Although originally intended to increase competition and reduce construction costs, the law actually does the opposite, saddling localities with coordination duties for which they lack personnel and expertise, and promulgating conflicts and delays that scare off responsible bidders, and foster shoddy work and litigation. In all, studies have found, the Wicks Law can add anywhere from 10 percent to 30 percent to the cost of building a fire station, school building or other public projects. Yet, sporadic efforts over the years by governors of both parties to persuade the State Legislature to end, or at least lessen the law’s costly burden, have been met with only minimal success, thanks to tenacious opposition by the plumbers, electricians and other influential craft unions.

I think of the Wicks Law as the ridiculous state mandate that helped make Donald Trump something of an urban hero. This was in 1986, long before “The Apprentice.”

At the time, the city had bungled the job of renovating Central Park’s Wollman Rink for six years, largely owing to coordination and quality problems traceable to the senseless multiple contracting requirement. The city said it would need another two years to correct the mistakes and complete the job.

Enter Mr. Trump. In an act of civic generosity and ingenious public relations — and to the eternal annoyance of Mayor Edward Koch — the real estate developer offered to take over. He completed the job in just five months, easily in time for the next winter skating season. That was a major coup Mr. Trump triumphantly detailed the next year in his book, “Trump: The Art of the Deal.”

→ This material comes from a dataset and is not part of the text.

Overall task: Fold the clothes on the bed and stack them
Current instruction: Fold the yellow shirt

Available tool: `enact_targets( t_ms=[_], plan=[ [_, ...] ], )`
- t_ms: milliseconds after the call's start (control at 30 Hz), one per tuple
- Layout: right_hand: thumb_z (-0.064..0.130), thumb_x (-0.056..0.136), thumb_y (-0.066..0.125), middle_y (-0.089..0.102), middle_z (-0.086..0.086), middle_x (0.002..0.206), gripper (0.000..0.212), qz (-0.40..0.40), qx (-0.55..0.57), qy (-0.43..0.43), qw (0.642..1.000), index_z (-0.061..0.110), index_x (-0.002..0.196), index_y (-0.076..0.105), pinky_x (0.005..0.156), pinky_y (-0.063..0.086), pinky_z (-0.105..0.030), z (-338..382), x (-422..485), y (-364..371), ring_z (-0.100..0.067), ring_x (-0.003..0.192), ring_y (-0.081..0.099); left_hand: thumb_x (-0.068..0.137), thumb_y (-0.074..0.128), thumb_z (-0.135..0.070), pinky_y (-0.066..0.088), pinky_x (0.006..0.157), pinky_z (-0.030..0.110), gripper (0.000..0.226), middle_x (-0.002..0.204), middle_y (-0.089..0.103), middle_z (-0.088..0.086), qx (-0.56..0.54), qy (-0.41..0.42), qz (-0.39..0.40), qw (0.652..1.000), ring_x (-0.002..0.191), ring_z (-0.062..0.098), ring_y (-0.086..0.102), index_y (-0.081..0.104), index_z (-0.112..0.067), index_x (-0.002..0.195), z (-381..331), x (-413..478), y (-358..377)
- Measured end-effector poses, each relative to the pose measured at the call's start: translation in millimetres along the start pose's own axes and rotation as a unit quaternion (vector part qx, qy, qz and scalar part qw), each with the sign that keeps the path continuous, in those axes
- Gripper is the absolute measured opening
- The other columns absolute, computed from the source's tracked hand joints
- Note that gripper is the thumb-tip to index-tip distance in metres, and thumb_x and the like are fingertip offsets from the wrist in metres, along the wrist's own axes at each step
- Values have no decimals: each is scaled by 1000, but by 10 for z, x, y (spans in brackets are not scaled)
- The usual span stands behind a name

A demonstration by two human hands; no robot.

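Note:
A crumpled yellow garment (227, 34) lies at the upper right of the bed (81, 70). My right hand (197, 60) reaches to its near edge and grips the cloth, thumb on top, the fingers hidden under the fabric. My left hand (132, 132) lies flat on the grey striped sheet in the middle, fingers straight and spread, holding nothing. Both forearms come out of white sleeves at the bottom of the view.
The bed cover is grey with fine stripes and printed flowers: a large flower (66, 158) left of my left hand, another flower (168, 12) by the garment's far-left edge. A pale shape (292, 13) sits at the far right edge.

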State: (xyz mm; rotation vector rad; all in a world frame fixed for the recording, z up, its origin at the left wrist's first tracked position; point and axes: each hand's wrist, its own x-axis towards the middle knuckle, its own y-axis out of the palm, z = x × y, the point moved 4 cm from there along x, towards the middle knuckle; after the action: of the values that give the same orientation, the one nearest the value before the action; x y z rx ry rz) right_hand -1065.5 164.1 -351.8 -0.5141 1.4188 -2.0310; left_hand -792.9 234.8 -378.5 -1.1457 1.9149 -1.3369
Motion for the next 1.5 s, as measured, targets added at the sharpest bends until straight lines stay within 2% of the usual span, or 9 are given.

I decided against hauling the book to the new office, but my files on the Wicks Law were a different matter. Suddenly, the issue is current again, with Gov. Eliot Spitzer pushing hard for reform legislation that would exempt localities outside of New York City from having to seek separate contracts for public works costing less than $1 million. The new threshold for New York City projects would be $2 million, except for new school construction, which won an exemption, since extended, in 1988. His measure also includes provisions to ensure fair treatment and compensation of subcontractors, and to expand the use of so-called project labor agreements, and the ability of localities to make one general contractor responsible for a job.

Mr. Spitzer’s proposal stops short of repealing the Wicks Law, which is what should happen. But as his immediate predecessors, George Pataki and Mario Cuomo, discovered, winning any relief from the arcane contracting rules is tough.

The little girl escorting her little brother to school in one of my office photos graduated from college two weeks ago. My son starts college in September. When it comes to the Wicks Law, not much has changed. Not yet.